▶ _Activity_
Provide again, from the entries below, every line from the one containing "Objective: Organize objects" through the one containing "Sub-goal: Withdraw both", exactly as written, and no other line.

BEGIN Supplied material

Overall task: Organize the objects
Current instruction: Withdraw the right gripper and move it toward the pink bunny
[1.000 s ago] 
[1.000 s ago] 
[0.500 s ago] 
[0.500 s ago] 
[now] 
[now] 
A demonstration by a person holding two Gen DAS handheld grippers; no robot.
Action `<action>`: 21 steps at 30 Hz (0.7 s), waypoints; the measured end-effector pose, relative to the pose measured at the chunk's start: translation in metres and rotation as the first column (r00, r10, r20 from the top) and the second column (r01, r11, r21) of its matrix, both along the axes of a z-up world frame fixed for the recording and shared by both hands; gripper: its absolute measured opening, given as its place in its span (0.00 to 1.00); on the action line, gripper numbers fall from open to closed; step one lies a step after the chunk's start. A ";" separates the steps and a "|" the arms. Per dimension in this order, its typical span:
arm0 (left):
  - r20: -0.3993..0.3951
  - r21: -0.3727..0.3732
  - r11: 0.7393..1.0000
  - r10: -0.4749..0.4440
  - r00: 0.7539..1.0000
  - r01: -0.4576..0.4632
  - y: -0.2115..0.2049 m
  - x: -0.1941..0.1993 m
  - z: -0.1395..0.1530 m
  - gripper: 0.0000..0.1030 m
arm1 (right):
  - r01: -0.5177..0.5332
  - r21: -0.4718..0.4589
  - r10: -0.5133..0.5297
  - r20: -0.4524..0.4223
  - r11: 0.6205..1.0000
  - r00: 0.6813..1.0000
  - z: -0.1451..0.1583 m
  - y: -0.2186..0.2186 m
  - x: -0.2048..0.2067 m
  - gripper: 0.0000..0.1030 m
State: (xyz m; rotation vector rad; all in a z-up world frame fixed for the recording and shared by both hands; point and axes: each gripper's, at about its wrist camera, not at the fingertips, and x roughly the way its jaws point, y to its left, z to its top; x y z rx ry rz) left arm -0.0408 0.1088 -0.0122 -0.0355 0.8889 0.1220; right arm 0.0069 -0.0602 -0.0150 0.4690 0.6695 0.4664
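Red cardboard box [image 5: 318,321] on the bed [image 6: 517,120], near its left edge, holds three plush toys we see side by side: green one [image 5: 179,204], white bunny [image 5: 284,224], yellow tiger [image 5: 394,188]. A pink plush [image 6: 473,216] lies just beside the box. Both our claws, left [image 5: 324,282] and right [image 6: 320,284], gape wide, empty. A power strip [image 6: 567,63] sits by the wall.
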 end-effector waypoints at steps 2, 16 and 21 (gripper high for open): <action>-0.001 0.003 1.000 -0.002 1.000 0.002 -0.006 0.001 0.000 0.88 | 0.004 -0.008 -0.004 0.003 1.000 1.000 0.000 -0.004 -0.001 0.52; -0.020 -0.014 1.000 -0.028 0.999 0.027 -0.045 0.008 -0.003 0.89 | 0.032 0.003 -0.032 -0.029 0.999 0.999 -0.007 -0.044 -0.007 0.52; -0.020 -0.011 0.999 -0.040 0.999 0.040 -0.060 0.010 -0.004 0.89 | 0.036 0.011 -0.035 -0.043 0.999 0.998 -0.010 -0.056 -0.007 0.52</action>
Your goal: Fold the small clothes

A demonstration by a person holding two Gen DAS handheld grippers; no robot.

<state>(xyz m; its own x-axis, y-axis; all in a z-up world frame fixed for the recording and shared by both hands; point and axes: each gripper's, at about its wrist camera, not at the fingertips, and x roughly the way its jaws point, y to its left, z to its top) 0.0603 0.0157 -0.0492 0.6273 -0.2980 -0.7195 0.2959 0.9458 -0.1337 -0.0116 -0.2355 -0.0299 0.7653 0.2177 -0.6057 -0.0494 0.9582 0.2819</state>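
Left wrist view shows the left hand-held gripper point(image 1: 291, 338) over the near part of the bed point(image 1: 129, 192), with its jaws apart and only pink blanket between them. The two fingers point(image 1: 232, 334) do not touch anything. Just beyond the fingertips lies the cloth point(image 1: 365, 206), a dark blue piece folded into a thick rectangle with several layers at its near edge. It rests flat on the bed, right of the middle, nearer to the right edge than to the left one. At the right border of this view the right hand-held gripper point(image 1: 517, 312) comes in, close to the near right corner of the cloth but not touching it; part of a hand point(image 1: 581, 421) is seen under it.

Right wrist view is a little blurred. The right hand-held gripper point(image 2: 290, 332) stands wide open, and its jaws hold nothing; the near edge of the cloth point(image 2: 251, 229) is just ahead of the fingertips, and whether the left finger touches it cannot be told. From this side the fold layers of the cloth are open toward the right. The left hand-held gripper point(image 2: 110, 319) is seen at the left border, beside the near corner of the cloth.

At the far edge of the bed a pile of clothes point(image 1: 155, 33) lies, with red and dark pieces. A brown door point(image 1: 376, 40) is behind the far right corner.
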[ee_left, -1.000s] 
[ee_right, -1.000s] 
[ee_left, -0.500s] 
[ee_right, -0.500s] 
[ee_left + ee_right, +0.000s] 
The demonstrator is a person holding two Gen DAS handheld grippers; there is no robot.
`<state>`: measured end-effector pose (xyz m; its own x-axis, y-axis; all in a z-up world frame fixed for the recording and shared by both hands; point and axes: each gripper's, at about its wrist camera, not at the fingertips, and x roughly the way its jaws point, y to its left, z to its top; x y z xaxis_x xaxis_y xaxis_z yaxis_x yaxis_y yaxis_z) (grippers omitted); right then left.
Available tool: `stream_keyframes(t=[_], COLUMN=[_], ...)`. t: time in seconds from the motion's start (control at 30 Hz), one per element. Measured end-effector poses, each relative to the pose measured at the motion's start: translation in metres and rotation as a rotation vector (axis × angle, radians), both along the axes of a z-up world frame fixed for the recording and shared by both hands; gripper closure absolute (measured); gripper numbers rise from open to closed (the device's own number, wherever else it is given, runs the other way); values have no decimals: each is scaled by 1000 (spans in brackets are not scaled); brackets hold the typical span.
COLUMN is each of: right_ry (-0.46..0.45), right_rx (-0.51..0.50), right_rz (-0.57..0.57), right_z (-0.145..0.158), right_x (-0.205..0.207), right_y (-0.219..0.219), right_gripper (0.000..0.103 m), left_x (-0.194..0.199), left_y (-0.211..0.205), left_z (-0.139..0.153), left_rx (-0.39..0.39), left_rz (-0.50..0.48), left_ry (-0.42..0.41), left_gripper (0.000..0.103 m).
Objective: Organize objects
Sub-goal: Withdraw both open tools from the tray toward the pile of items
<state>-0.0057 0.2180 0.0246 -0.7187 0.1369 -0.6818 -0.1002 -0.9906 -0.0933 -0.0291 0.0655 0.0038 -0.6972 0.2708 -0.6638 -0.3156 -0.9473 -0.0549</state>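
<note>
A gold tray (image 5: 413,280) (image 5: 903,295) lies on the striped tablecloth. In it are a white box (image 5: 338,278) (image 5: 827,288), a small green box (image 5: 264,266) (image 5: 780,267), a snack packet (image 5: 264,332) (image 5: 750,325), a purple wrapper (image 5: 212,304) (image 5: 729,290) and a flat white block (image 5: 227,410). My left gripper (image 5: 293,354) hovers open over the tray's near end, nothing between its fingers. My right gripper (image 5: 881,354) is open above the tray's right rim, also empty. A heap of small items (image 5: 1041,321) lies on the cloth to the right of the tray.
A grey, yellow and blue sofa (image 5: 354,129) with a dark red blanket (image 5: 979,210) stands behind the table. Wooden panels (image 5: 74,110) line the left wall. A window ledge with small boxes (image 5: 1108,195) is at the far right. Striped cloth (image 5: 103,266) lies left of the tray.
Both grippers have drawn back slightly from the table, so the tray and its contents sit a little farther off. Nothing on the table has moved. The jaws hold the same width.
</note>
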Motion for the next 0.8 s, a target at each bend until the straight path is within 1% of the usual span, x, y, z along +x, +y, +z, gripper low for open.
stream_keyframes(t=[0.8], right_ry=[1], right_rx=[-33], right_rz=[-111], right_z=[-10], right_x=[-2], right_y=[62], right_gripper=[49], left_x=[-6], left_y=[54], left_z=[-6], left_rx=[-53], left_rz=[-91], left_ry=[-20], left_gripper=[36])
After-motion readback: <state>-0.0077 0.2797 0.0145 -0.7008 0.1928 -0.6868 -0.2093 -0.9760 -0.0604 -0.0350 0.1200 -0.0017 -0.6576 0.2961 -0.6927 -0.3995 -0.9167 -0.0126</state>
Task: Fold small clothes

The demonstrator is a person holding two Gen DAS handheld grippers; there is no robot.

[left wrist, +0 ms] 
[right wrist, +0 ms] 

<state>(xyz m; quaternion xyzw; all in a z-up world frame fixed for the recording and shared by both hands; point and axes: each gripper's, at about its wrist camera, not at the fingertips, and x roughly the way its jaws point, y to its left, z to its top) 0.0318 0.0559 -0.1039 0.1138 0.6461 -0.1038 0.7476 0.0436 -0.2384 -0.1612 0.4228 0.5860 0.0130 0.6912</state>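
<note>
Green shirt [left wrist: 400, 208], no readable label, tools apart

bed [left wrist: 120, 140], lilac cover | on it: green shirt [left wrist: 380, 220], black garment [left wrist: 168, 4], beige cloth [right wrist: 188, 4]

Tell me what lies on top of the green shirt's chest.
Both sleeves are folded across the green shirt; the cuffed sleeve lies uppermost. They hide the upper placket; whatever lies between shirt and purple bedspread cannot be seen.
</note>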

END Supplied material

▶ _Solution for this problem_
Objective: Organize objects
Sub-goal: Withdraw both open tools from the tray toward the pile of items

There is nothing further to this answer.